━━━ Recorded information
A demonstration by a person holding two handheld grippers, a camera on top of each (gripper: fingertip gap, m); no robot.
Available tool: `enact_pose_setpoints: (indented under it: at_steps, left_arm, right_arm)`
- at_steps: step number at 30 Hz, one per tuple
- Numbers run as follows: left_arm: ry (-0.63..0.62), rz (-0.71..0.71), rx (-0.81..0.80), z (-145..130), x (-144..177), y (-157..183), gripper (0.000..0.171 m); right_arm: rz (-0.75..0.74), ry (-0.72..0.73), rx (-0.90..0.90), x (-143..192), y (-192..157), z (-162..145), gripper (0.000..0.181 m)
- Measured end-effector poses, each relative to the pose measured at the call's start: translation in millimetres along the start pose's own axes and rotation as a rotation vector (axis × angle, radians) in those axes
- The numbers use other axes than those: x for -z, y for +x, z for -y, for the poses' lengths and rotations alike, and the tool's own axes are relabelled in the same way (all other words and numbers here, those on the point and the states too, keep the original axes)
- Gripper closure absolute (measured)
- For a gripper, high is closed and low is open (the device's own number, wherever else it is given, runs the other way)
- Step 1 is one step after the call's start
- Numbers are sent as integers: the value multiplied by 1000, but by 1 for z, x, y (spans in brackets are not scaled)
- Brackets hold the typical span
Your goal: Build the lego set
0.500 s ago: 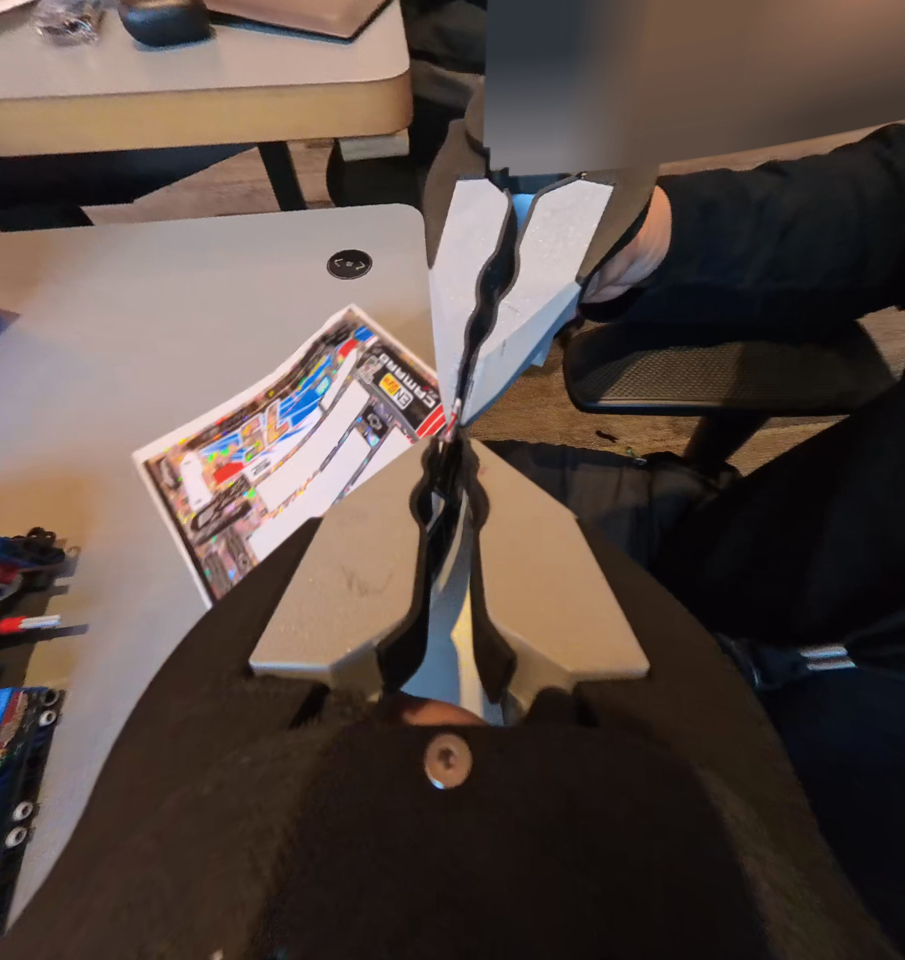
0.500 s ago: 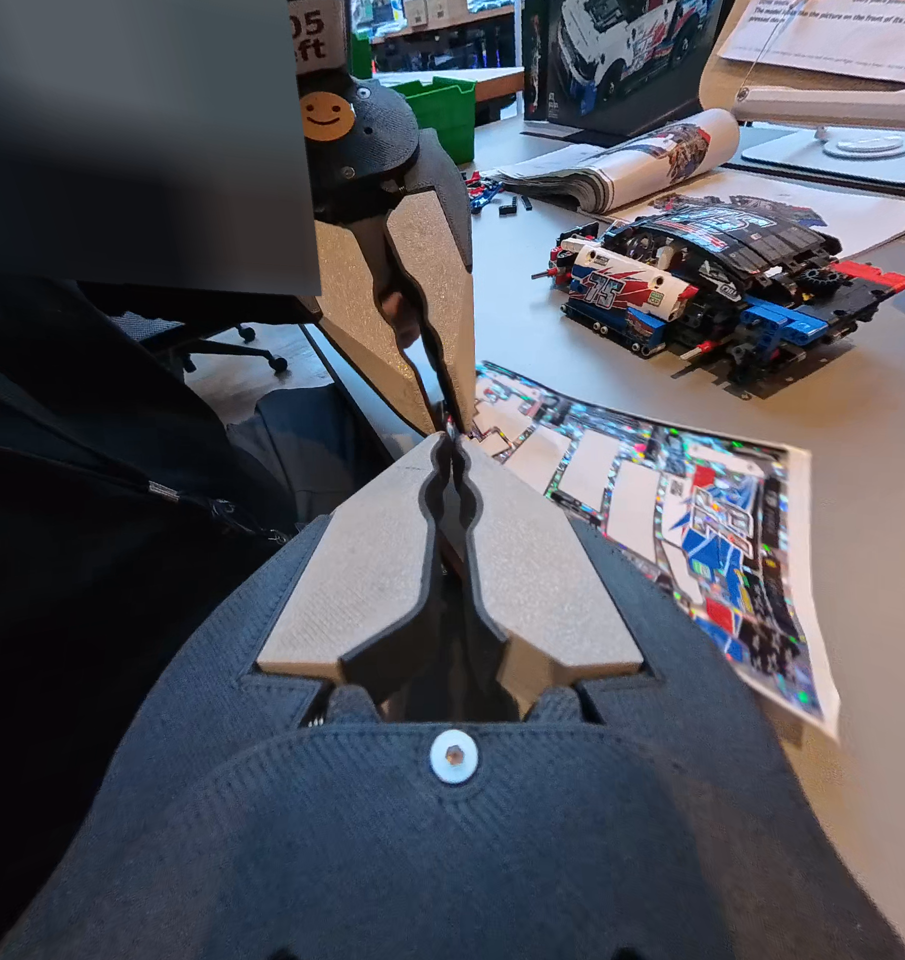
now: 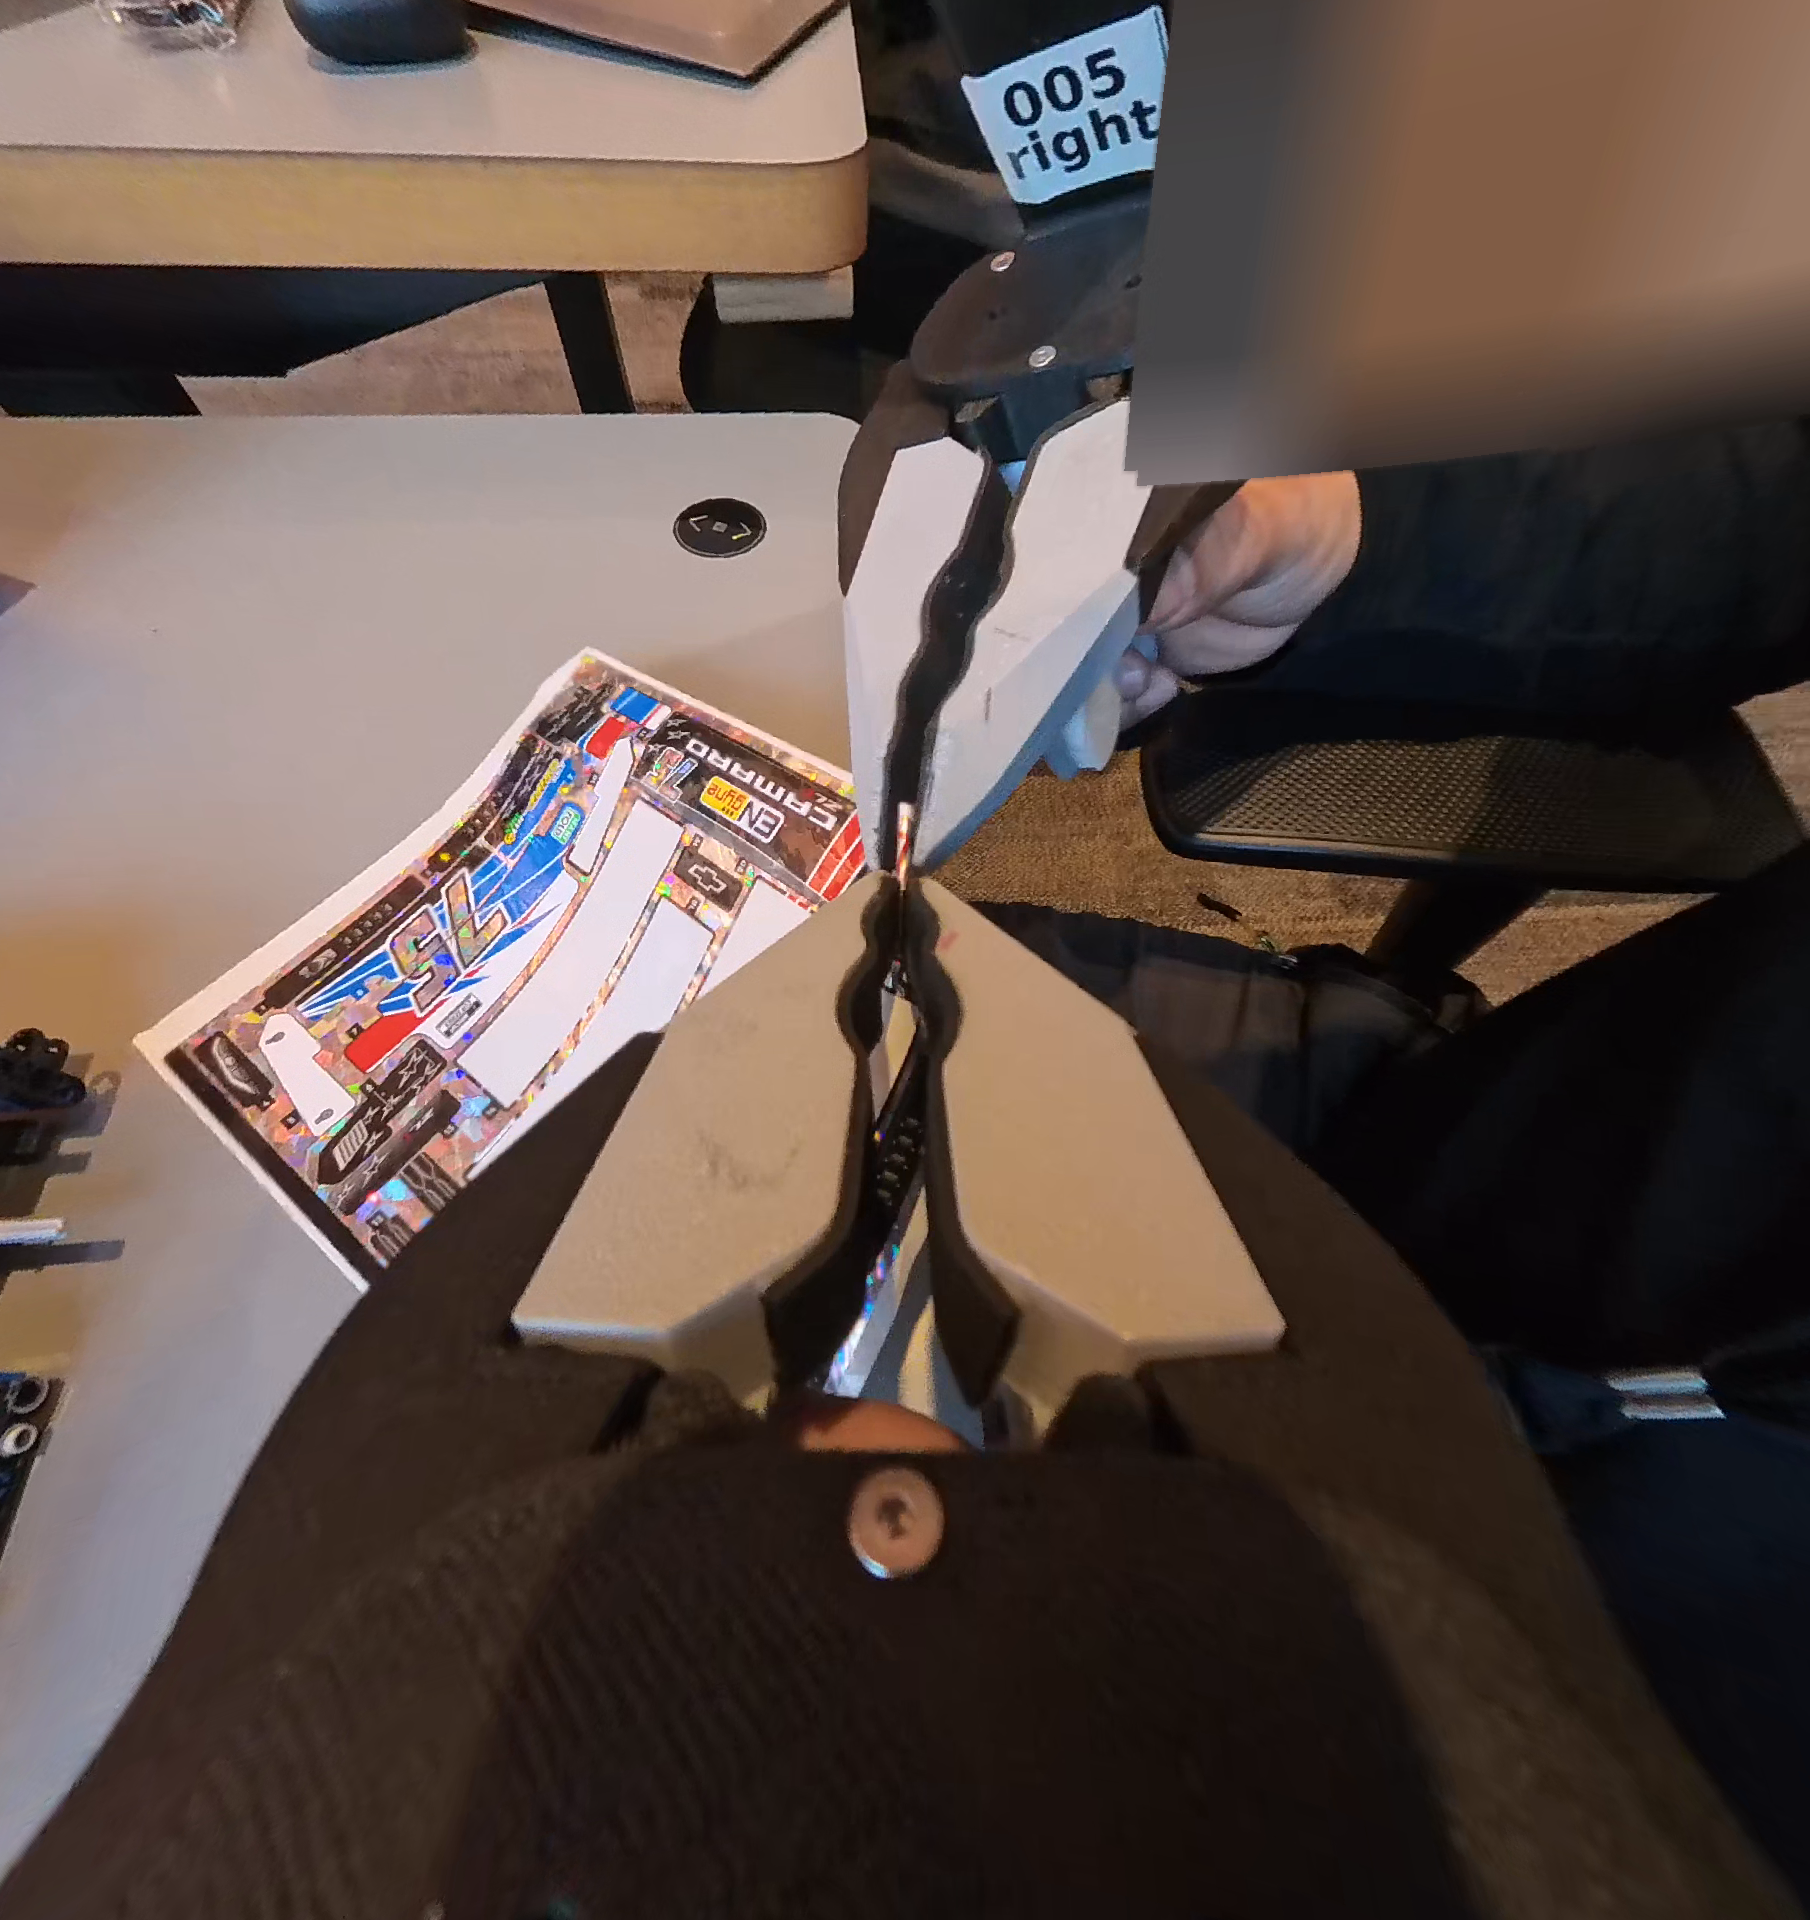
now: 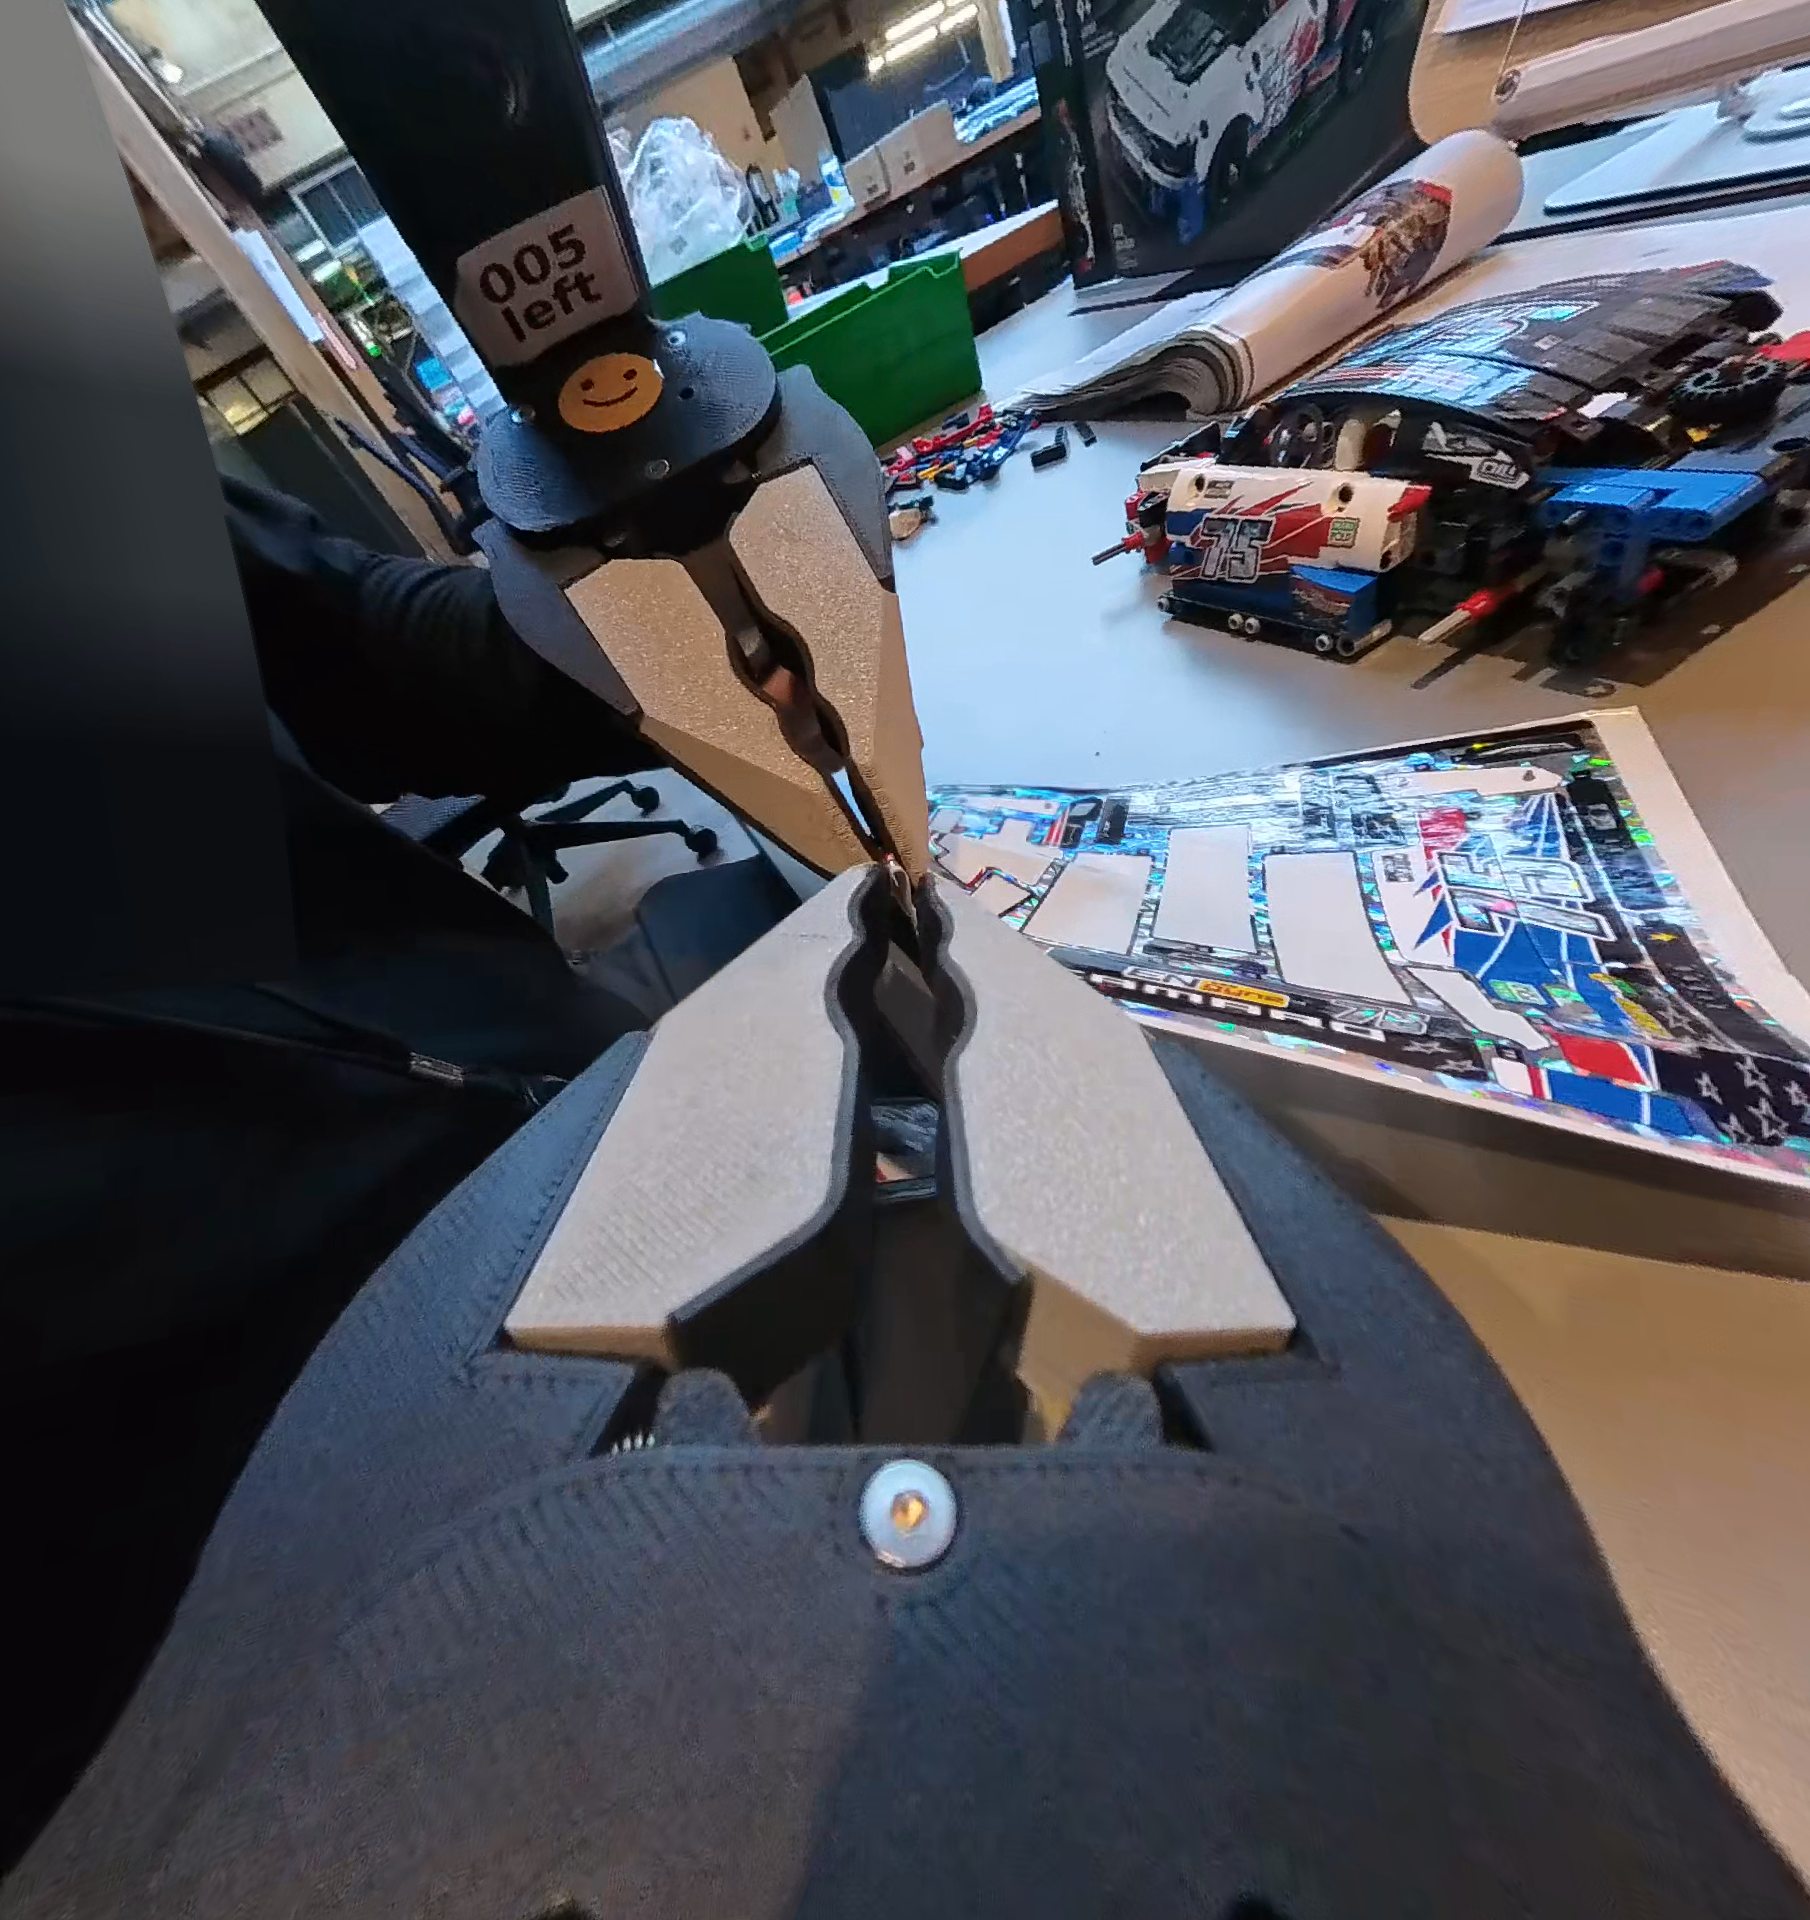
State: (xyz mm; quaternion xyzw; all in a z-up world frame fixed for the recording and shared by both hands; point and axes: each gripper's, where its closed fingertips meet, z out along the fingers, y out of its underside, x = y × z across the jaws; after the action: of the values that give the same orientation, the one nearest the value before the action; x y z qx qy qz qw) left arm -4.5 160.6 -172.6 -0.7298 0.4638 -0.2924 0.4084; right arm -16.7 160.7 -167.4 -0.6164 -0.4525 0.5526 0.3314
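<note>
My left gripper (image 3: 896, 883) and right gripper (image 4: 901, 904) meet tip to tip just off the table's near corner. The left one is shut on a thin black piece (image 3: 893, 1143) that runs along the gap between its fingers. The right gripper (image 3: 901, 844) is shut on a small red and white sticker (image 3: 904, 829), which touches the left gripper's (image 4: 896, 854) tips. The glittery sticker sheet (image 3: 485, 956) lies on the grey table, partly over the edge; it also shows in the right wrist view (image 4: 1400, 935). The part-built lego race car (image 4: 1503, 499) stands behind it.
Loose lego pieces (image 4: 963, 457) lie near a green bin (image 4: 880, 332), with a curled instruction booklet (image 4: 1327, 281) and the set's box (image 4: 1223, 114) farther back. More lego parts (image 3: 7, 1081) sit at the table's left. An office chair (image 3: 1452, 790) and a person's sleeve are close by. My left and right fingertips are right by each other.
Both grippers stay shut and tip to tip. The right gripper has tilted and drawn back a little, so more of each gripper's body shows in the other's view.
</note>
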Motion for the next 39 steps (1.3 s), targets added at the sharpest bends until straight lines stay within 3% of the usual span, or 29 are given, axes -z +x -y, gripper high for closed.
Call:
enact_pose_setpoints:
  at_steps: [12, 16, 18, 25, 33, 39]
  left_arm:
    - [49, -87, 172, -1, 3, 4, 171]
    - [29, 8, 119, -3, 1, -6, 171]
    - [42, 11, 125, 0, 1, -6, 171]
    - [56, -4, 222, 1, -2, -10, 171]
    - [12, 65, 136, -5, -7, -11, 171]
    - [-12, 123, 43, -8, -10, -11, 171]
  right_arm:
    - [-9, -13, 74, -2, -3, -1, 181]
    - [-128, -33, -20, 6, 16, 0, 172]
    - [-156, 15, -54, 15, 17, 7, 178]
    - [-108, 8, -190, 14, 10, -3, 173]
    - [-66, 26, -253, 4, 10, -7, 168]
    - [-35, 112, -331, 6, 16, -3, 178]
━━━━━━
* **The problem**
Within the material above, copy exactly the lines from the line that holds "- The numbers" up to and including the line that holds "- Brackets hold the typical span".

* **Solution to the exercise**
- The numbers use other axes than those: x for -z, y for +x, z for -y, for the poses' lengths and rotations alike, and the tool's own axes are relabelled in the same way (all other words and numbers here, those on the point and the states too, keep the original axes)
- Gripper closure absolute (measured)
- For a gripper, high is closed and low is open (the device's own number, wherever else it is given, runs the other way)
- Step 1 is one step after the call's start
- Numbers are sent as integers: the value multiplied by 1000, but by 1 for z, x, y (spans in brackets are not scaled)
- Brackets hold the typical span

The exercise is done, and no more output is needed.